** TASK INSTRUCTIONS **
Set down exactly the lines from the one containing "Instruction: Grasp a" to the final line of the records below, with every picture omitted.

** SOURCE MATERIAL **
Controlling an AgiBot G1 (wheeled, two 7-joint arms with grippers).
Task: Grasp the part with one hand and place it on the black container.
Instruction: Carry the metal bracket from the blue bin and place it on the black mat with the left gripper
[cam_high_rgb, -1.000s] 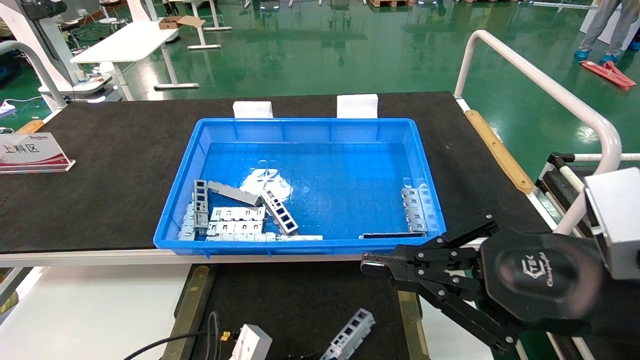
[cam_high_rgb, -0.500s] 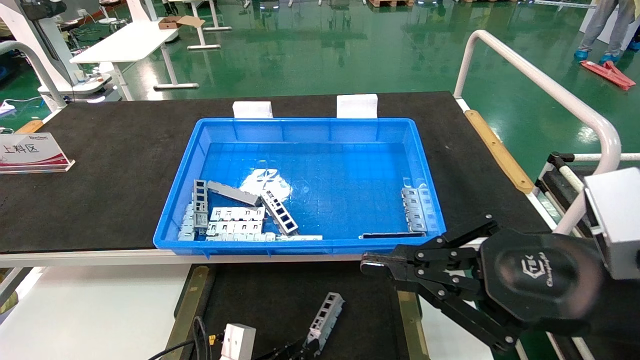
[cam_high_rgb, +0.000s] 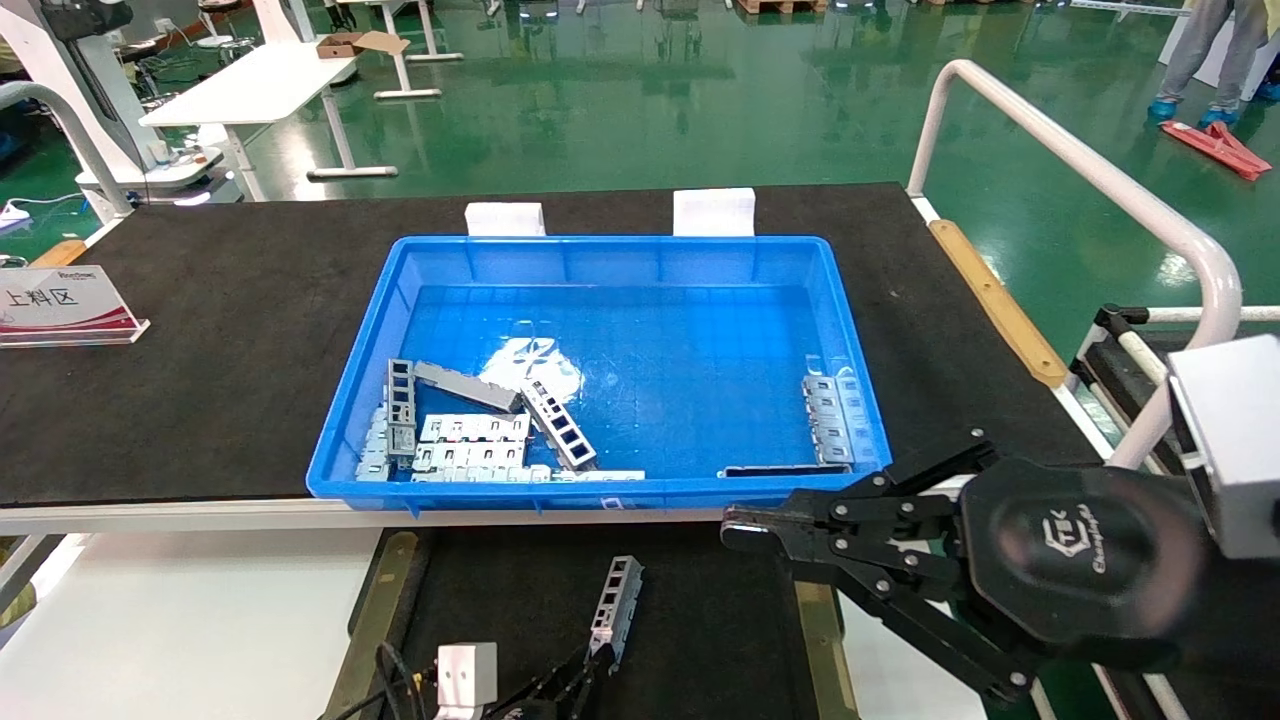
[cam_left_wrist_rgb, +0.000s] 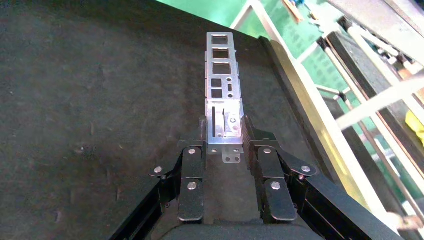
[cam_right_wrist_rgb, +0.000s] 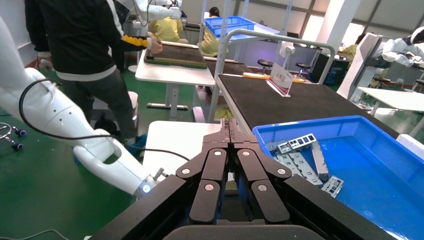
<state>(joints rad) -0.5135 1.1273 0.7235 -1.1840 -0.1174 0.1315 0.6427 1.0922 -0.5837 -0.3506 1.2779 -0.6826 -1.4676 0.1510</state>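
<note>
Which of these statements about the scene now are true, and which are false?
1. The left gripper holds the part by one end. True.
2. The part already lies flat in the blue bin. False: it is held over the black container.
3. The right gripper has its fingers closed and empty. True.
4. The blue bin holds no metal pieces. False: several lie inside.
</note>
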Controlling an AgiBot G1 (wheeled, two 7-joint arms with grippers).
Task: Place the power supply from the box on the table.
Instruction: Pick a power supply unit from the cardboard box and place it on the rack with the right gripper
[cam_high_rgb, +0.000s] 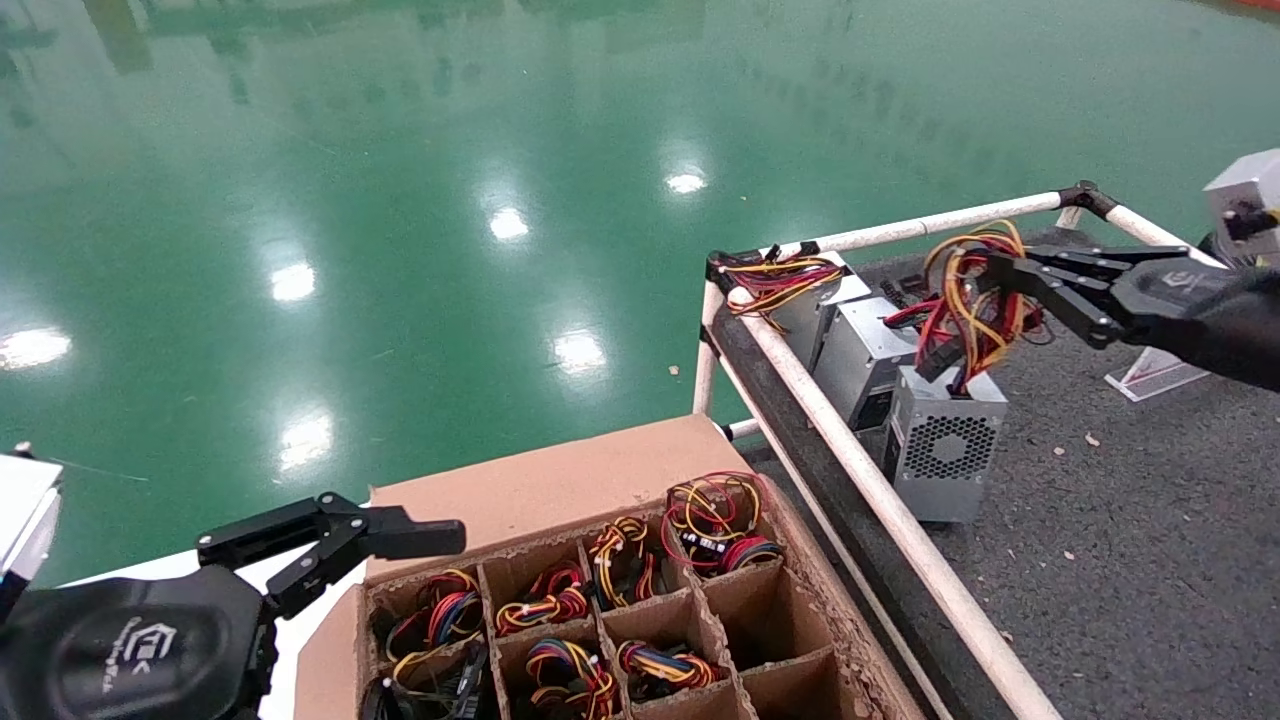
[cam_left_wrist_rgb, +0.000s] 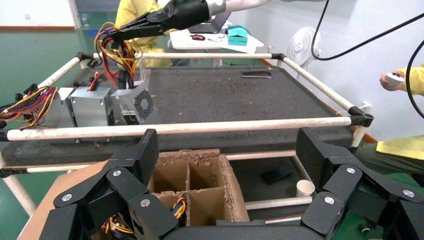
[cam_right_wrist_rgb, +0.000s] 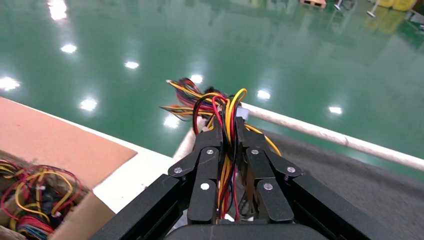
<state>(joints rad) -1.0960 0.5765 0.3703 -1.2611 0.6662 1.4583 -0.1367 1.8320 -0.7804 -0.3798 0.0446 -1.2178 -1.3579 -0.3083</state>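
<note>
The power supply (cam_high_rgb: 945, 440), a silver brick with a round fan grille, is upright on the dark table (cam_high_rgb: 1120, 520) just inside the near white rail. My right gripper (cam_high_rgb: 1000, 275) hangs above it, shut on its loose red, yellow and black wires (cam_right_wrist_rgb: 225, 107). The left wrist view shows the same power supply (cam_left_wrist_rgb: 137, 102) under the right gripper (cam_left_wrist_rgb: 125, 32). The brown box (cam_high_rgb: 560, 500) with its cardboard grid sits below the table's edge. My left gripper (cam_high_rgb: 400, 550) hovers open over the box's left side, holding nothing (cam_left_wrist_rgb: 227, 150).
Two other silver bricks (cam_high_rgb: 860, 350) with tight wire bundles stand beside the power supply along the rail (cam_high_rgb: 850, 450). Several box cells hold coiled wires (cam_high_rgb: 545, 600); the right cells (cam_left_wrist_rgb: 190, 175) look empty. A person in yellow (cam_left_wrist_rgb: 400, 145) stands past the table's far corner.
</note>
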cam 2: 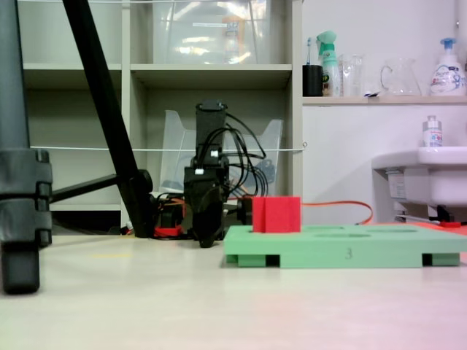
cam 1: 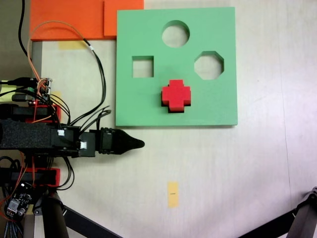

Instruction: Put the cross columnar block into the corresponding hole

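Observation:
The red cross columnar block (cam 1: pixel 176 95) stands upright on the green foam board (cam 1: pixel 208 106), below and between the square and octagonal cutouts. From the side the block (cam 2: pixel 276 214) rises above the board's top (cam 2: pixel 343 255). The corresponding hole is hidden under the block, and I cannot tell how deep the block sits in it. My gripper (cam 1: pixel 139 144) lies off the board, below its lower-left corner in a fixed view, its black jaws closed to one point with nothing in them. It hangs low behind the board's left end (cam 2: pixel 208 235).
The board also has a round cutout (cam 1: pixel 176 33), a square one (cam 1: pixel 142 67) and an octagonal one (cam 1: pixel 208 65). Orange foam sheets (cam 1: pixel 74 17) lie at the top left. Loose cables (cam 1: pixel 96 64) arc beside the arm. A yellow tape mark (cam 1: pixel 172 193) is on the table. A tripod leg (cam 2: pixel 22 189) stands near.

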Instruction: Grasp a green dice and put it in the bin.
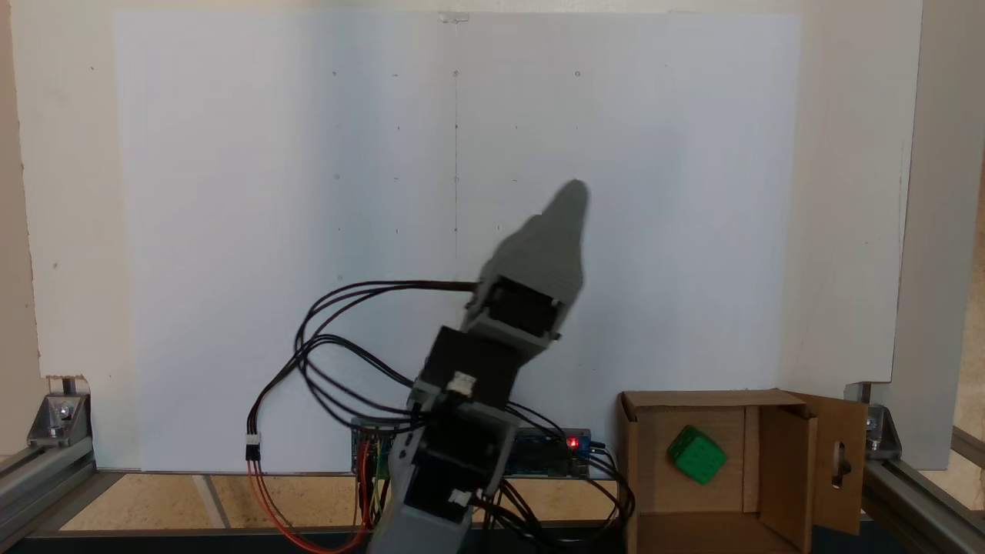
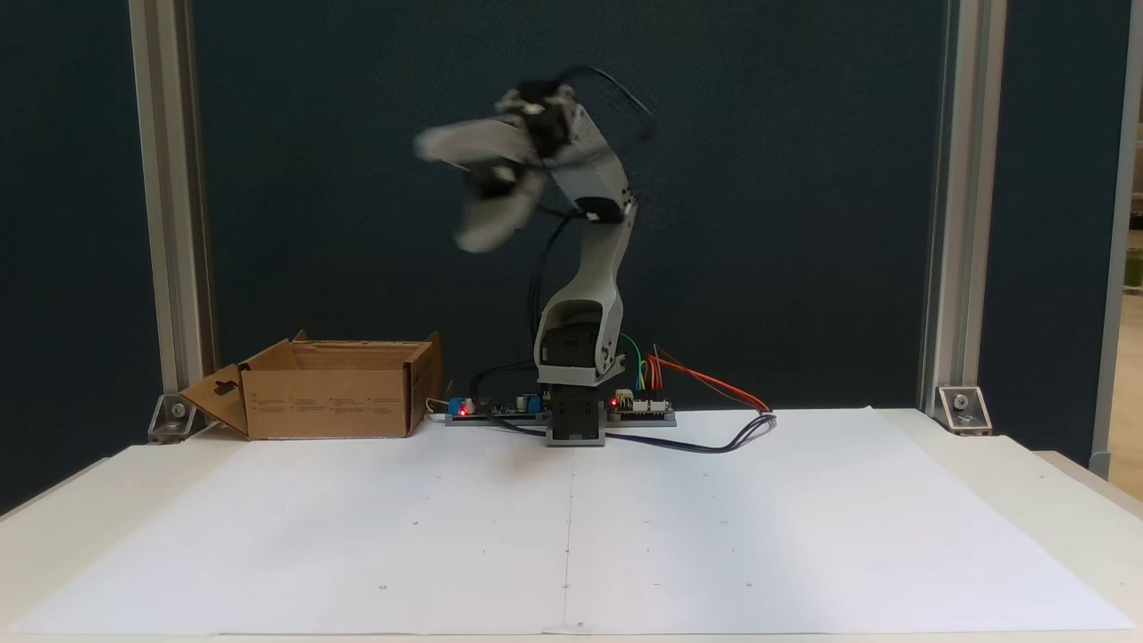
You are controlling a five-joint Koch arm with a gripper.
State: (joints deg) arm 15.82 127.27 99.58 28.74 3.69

** RESULT OF THIS EXERCISE **
Instruction: Grasp a green dice and put it in the bin.
You are controlling a five-joint Koch arm with a gripper.
State: (joints deg) arm 15.82 127.27 99.58 28.74 3.69

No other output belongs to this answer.